Re: [PATCH v6 01/20] ext4: update docs for fast commit feature

Andreas Dilger <adilger@xxxxxxxxx> · Thu, 9 Apr 2020 16:01:39 -0600

On Apr 8, 2020, at 3:55 PM, Harshad Shirwadkar <harshadshirwadkar@xxxxxxxxx> wrote:
> 
> From: Harshad Shirwadkar <harshadshirwadkar@xxxxxxxxx>
> 
> This patch series adds support for fast commits which is a simplified
> version of the scheme proposed by Park and Shin, in their paper,
> "iJournaling: Fine-Grained Journaling for Improving the Latency of
> Fsync System Call"[1]. The basic idea of fast commits is to make JBD2
> give the client file system an opportunity to perform a faster
> commit.

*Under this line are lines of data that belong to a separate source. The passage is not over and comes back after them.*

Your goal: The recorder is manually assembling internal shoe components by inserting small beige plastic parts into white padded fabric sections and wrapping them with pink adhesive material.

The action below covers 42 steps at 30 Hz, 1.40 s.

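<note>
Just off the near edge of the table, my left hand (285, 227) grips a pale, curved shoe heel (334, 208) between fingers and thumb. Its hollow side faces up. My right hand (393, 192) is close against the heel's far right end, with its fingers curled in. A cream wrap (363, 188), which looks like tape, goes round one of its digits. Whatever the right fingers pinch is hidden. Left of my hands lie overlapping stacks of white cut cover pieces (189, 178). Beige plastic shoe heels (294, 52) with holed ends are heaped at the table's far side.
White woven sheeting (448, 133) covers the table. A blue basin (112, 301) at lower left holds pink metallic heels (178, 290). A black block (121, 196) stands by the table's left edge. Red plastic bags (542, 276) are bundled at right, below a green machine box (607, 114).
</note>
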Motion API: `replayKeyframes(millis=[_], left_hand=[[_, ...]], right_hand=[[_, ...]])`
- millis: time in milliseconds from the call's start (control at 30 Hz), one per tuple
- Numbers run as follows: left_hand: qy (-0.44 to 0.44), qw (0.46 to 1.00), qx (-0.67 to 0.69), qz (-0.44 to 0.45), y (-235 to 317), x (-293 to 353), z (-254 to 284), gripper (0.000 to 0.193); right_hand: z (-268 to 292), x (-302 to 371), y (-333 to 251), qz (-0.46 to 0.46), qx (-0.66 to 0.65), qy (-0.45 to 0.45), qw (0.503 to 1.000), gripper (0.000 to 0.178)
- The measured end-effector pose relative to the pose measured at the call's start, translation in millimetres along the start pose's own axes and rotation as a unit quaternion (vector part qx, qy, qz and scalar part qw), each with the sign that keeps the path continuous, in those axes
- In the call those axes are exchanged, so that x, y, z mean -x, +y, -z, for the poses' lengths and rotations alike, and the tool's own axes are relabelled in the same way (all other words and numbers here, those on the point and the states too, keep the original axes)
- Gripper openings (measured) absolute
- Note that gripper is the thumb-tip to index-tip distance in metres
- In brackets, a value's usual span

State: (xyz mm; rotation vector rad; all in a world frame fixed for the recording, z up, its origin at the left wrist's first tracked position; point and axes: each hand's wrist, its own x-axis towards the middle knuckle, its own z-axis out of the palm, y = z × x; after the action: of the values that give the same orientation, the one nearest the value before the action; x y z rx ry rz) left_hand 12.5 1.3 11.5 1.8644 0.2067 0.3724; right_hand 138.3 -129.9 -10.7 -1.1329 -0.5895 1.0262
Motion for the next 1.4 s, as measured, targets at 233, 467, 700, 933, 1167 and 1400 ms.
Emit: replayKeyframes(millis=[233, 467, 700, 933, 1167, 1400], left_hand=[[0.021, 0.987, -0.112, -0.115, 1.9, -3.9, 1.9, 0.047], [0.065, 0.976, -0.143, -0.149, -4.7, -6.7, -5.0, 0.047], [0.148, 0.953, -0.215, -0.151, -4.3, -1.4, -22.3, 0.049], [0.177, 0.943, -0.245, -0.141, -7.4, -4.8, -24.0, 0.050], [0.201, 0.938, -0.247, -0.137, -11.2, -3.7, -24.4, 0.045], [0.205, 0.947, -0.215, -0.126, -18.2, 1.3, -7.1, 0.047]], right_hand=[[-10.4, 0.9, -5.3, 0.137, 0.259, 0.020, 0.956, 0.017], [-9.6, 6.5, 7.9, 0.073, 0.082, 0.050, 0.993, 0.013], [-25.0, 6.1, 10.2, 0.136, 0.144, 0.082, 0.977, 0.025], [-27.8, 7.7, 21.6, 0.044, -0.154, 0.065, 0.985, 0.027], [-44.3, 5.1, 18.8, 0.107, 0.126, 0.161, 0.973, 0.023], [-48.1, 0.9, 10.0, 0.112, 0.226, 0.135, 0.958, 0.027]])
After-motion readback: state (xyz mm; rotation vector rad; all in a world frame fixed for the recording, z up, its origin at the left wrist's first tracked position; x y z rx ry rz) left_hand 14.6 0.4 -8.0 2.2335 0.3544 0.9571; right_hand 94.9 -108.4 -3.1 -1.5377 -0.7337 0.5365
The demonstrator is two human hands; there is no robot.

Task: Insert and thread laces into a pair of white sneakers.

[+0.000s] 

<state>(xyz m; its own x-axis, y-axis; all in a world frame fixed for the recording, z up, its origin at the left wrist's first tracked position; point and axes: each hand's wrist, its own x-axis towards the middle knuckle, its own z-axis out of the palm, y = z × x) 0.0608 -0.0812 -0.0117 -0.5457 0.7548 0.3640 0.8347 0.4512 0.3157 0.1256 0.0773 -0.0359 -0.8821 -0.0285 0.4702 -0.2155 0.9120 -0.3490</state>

Only if the file system cannot perform such a commit
> operation, then JBD2 should fall back to traditional commits.
> 
> 
> Signed-off-by: Harshad Shirwadkar <harshadshirwadkar@xxxxxxxxx>

It's not clear if all of this was intended to be in a 00/20 email,
but having it (probably minus full diffstat) in Git is OK as well.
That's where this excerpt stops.